● Exercise
Copy every line below. Do not alter any of them.

*** Dataset excerpt ***

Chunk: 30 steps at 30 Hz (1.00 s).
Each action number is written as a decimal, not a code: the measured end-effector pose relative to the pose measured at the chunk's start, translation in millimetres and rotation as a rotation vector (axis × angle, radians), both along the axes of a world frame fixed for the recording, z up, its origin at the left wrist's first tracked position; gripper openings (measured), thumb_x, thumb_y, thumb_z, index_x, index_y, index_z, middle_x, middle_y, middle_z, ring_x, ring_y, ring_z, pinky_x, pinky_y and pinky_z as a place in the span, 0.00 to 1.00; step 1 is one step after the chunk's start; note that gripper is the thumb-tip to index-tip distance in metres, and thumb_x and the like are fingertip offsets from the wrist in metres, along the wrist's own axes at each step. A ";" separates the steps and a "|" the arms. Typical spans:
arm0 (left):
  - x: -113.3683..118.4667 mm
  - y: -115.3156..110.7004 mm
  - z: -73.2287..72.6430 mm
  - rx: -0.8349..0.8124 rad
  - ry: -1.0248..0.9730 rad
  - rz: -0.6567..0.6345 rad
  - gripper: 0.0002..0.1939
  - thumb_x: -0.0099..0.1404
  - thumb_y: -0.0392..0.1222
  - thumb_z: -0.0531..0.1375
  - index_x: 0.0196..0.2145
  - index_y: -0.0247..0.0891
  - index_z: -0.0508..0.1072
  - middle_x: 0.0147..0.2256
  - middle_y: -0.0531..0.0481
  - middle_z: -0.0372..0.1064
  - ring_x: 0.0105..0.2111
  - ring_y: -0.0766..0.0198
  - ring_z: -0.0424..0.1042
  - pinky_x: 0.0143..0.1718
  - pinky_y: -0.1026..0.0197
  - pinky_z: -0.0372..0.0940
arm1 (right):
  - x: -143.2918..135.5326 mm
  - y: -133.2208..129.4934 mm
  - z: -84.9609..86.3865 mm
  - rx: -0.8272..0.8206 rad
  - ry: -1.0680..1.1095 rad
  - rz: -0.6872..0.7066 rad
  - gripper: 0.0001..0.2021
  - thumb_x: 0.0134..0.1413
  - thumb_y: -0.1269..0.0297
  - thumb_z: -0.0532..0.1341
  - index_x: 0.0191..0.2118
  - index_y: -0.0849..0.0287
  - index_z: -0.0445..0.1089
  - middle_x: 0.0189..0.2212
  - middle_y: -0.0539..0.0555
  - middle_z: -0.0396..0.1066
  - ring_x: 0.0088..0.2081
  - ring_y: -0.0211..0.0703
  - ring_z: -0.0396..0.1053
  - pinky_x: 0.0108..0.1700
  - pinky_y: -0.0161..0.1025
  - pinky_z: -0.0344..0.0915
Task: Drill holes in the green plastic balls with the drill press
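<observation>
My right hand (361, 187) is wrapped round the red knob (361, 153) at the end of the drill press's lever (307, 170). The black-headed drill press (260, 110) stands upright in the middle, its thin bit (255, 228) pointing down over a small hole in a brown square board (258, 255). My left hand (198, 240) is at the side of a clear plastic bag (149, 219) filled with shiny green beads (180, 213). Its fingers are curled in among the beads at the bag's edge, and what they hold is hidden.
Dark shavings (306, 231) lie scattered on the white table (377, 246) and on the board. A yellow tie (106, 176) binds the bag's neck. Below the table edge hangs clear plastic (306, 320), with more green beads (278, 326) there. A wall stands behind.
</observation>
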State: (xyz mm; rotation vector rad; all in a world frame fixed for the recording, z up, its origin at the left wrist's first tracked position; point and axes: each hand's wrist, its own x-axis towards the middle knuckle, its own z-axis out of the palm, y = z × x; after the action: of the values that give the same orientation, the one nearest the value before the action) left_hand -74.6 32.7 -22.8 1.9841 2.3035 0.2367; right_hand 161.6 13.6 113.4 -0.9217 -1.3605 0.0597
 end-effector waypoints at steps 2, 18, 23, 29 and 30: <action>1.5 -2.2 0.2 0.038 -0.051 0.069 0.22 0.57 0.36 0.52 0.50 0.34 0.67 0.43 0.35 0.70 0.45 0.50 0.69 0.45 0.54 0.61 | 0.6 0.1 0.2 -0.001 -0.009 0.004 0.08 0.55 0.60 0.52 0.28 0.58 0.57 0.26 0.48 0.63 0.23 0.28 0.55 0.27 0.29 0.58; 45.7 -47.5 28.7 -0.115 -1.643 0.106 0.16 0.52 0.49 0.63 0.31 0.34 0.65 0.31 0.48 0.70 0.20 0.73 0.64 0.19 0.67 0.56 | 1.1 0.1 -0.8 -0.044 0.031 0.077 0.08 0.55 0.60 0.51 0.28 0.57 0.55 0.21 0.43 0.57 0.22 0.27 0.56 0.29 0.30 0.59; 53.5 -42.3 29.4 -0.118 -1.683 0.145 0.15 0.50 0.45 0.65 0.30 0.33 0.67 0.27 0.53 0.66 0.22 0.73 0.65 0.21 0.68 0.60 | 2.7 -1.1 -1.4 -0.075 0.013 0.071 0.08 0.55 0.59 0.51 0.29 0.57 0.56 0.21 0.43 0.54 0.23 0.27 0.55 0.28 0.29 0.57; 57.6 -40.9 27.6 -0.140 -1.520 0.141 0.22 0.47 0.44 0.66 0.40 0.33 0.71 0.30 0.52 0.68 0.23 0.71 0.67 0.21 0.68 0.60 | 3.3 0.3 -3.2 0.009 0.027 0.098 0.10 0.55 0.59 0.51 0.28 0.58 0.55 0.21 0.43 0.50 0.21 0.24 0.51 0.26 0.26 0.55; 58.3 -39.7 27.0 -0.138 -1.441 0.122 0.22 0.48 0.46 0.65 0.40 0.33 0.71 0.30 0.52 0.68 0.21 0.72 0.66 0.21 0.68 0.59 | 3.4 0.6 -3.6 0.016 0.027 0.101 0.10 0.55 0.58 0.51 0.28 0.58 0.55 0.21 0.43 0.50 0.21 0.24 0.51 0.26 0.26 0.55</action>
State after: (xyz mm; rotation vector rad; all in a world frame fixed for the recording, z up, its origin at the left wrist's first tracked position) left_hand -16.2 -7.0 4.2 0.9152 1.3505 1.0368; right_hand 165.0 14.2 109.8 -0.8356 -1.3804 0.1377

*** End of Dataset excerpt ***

● Result for this task
Chunk: 30 steps at 30 Hz (1.00 s).
Each action number is written as a decimal, not a code: the measured end-effector pose relative to the pose measured at the chunk's start, translation in millimetres and rotation as a rotation vector (axis × angle, radians), both along the axes of a world frame fixed for the recording, z up, its origin at the left wrist's first tracked position; gripper openings (measured), thumb_x, thumb_y, thumb_z, index_x, index_y, index_z, middle_x, middle_y, middle_z, ring_x, ring_y, ring_z, pinky_x, pinky_y and pinky_z as a place in the span, 0.00 to 1.00; step 1 is one step after the chunk's start; note that gripper is the thumb-tip to index-tip distance in metres, and thumb_x and the like are fingertip offsets from the wrist in metres, along the wrist's own axes at each step. A ";" separates the steps and a "|" the arms. Typical spans:
arm0 (left):
  - x: -113.3683..118.4667 mm
  - y: -115.3156..110.7004 mm
  - z: -73.2287..72.6430 mm
  - rx: -0.8349..0.8124 rad
  - ry: -1.0248..0.9730 rad
  - rz: -0.6567..0.6345 rad
  - gripper: 0.0002..0.1939
  - thumb_x: -0.0099..0.1404
  - thumb_y: -0.0392..0.1222
  - thumb_z: -0.0531..0.1375
  - index_x: 0.0196..0.2145
  - index_y: -0.0247..0.0891
  - index_z: -0.0508..0.1072
  - middle_x: 0.0147..0.2256
  - middle_y: -0.0531..0.0481
  - middle_z: -0.0372..0.1064
  - ring_x: 0.0105..0.2111
  - ring_y: -0.0766..0.0198
  - ring_z: -0.0424..0.1042
  - pinky_x: 0.0143..0.1718
  - pinky_y: -0.1026..0.0197
  - pinky_z: -0.0372..0.0940
arm1 (right):
  - x: -143.2918..135.5326 mm
  - y: -133.2208..129.4934 mm
  - z: -84.9609..86.3865 mm
  - rx: -0.8272..0.8206 rad
  - ry: -1.0680..1.1095 rad
  - rz: -0.6872..0.7066 rad
  - gripper: 0.0001..0.2021
  - thumb_x: 0.0134..0.1413
  - thumb_y: -0.1269..0.0297
  - thumb_z: -0.0532..0.1341
  - index_x: 0.0191..0.2118
  - index_y: -0.0849..0.0287
  - index_z: -0.0445..0.1089
  - middle_x: 0.0189..0.2212
  - middle_y: -0.0539..0.0555
  - middle_z: -0.0396..0.1066
  - ring_x: 0.0088..0.2081
  - ring_y: -0.0211..0.0703
  - ring_z: -0.0396..0.1053
  - pinky_x: 0.0108..0.1700
  - pinky_y: -0.0161..0.1025
  - pinky_z: -0.0344..0.0915
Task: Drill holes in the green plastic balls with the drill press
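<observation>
My right hand (361, 187) is wrapped round the red knob (361, 153) at the end of the drill press's lever (307, 170). The black-headed drill press (260, 110) stands upright in the middle, its thin bit (255, 228) pointing down over a small hole in a brown square board (258, 255). My left hand (198, 240) is at the side of a clear plastic bag (149, 219) filled with shiny green beads (180, 213). Its fingers are curled in among the beads at the bag's edge, and what they hold is hidden.
Dark shavings (306, 231) lie scattered on the white table (377, 246) and on the board. A yellow tie (106, 176) binds the bag's neck. Below the table edge hangs clear plastic (306, 320), with more green beads (278, 326) there. A wall stands behind.
</observation>
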State: (xyz mm; rotation vector rad; all in a world frame fixed for the recording, z up, its origin at the left wrist's first tracked position; point and axes: each hand's wrist, its own x-axis towards the middle knuckle, its own z-axis out of the palm, y = z × x; after the action: of the values that give the same orientation, the one nearest the value before the action) left_hand -74.6 32.7 -22.8 1.9841 2.3035 0.2367; right_hand 161.6 13.6 113.4 -0.9217 -1.3605 0.0597
 end-effector waypoints at steps 2, 18, 23, 29 and 30: <action>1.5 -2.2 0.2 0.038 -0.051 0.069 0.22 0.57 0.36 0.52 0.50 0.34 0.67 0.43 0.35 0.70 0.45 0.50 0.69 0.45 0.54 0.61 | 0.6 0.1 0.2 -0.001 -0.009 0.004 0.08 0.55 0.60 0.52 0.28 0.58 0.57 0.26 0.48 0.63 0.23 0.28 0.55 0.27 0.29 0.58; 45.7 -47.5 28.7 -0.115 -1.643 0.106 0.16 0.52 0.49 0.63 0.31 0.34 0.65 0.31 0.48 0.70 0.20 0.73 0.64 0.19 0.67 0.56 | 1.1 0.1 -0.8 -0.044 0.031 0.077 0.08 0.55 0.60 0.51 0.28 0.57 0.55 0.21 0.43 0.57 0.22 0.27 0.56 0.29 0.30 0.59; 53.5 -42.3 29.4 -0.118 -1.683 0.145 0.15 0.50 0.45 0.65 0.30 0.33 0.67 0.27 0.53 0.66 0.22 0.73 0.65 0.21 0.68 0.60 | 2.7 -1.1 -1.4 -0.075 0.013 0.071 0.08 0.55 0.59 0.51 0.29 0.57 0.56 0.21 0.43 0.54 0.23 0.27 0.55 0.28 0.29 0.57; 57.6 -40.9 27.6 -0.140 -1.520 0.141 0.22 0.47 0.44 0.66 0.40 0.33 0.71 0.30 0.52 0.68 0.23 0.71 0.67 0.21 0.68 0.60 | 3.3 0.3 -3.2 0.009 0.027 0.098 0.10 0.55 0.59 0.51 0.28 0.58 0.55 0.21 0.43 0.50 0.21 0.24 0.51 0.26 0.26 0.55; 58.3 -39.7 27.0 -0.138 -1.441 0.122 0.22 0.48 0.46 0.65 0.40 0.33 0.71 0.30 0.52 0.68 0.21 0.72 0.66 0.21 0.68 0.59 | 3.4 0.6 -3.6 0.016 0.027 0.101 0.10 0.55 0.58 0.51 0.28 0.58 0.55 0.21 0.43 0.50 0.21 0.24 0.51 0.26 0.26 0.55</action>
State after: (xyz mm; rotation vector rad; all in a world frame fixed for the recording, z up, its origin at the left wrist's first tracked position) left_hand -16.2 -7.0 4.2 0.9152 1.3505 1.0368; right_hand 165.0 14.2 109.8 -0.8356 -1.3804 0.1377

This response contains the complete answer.